Democrats are rightly decrying the multiple GOP attempts in various states to tighten voting procedures and enhance partisan influence over the election results certification process. But the rhetoric on the Democratic side is both overstated and confused.
Take the voting procedures issue. The key source of confusion is the failure to distinguish between intent and impact. It is a reasonable contention that Republican intentions are not benign. They would like to depress the turnout of Democratic-leaning constituencies. That is the intent, but what is the impact likely to be?
Here we have data, especially on voter ID laws. The story, as told by relevant research, rather than the wishes of Republican operatives or the fears of Democratic activists, is simple: these laws just don't have much effect. They don't deter voter fraud, a minuscule problem to begin with, but they also don't depress turnout, including among minority voters. This has been the great worry among Democrats, but it appears that, whatever the malign intent of GOP politicians--and it is certainly true that the drive for these laws has been highly partisan--depressed Democratic-leaning turnout has not been the result.
Nor is there much evidence that tweaking the convenience level of absentee/mail/early voting has much of an effect on turnout patterns. These voting procedure changes, as malignly motivated as they may be, are hardly Jim Crow for the 21st century (if only the original Jim Crow had been so ineffective!).
This confusion is not good. As summarized by Bill Scher in a recent commentary.
"[R]ecent history — Barack Obama’s reelection, Democratic takeover of the House in 2018, Biden’s victory and the Democratic takeover of the Senate in 2020 — supports the....view [that] Democrats can and have overcome Republican-backed restrictive voting laws. In particular, academic research shows that strict laws requiring ID to vote have outright backfired on Republicans by firing up the Democratic base.
However, to acknowledge that Democrats have the capacity to outmuscle and outfox Republicans is to acknowledge that modern attempts at voter suppression have been too feeble to doom our democracy. The Republican intent behind restrictive election laws may be nefarious, but the impact to date has been negligible.
Such analysis is completely out of sync with the perspective of most activist Democrats, who have convinced themselves that Republicans are building a suppressive election law regime that harks back to the era of Jim Crow. In turn, Biden and his team have chosen to not provoke intra-party tension by openly and forcefully challenging the narrative deeply held by most rank-and-file Democrats.
While it is certainly understandable that Biden doesn’t want [to] sow dissension in his own party ranks, we are seeing the downside with failing to correct flawed narratives. No party leaders were willing to challenge the assumptions held by most party members, walk them through the available data, and explain how Democrats can still get their voters to the polls regardless of what Republican state legislatures pass."

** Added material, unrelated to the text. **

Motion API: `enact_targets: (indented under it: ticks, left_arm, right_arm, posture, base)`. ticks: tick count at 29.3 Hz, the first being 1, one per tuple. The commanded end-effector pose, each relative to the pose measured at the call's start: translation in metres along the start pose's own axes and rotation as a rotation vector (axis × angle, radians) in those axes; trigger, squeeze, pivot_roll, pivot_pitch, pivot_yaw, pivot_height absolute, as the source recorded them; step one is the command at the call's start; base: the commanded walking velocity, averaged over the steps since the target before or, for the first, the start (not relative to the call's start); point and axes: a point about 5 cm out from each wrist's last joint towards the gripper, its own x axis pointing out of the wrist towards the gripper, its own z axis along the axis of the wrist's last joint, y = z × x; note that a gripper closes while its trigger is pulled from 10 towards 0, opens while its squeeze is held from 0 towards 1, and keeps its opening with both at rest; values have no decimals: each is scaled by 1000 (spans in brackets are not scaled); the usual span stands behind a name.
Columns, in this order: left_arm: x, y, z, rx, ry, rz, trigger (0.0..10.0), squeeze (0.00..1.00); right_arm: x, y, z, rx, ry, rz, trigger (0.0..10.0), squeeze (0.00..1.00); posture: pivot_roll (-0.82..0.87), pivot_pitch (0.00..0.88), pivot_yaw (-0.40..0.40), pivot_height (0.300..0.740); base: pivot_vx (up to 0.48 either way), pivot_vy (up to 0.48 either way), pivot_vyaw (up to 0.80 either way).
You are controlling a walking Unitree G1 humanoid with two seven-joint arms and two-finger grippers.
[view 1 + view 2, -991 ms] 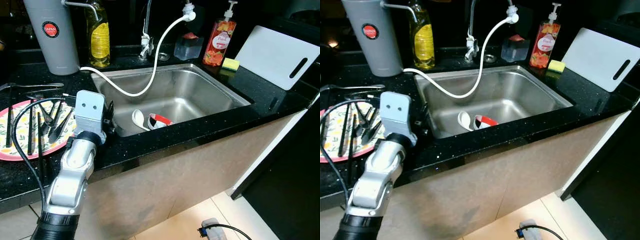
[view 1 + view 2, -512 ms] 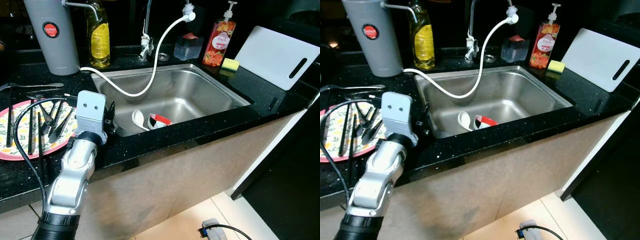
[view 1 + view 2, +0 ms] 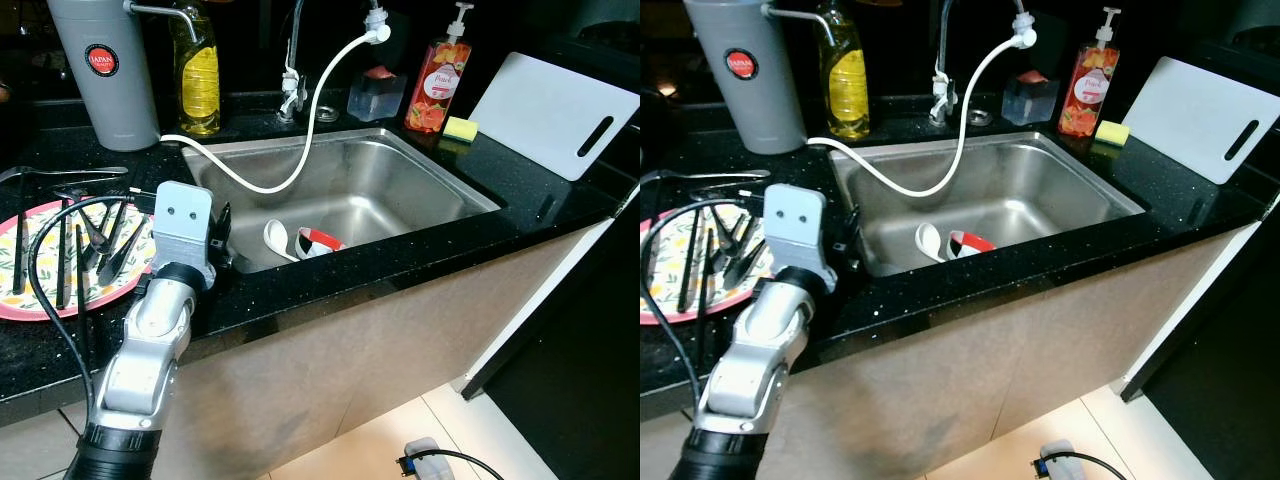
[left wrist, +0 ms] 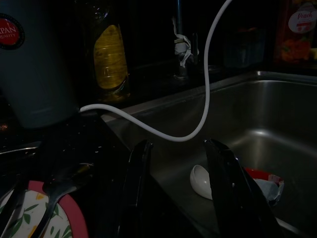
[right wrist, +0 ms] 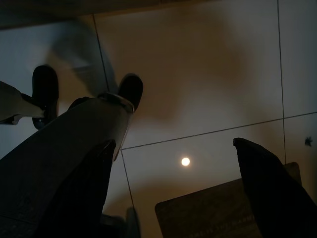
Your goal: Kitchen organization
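Note:
My left gripper (image 3: 221, 238) hovers open over the black counter at the sink's (image 3: 400, 180) front left corner, its silver arm reaching up from below. Its two black fingers (image 4: 136, 188) point into the basin with nothing between them. Ahead of them on the sink floor lie a white spoon (image 3: 277, 238) and a red-and-white item (image 3: 322, 241). Left of the gripper is a floral plate with a pink rim (image 3: 40, 312), holding several black utensils (image 3: 100, 245). My right gripper (image 5: 173, 198) hangs open over pale floor tiles.
A white hose (image 3: 300, 150) loops from the tap (image 3: 290, 85) across the basin to a grey canister (image 3: 105, 70). Along the back stand a yellow oil bottle (image 3: 200, 75), a clear container (image 3: 376, 95) and a red soap bottle (image 3: 440, 85). A yellow sponge (image 3: 461, 128) and a white cutting board (image 3: 555, 110) are at the right.

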Motion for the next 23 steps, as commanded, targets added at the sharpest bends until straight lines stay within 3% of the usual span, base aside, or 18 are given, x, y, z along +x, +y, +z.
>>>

In other words, prepare for counter-mobilization against changes in voting procedures, which is actually quite likely to be effective, while paying much closer attention to GOP attempts to partisanize election certification processes. It is not clear that even these moves will be that easy to implement for GOP purposes but that is where the real danger lies.
And for you HR1 fans--it's still not gonna pass and it wouldn't really do much about this problem even if it did. So let's concentrate on the important stuff, which starts out with differentiating intent from impact.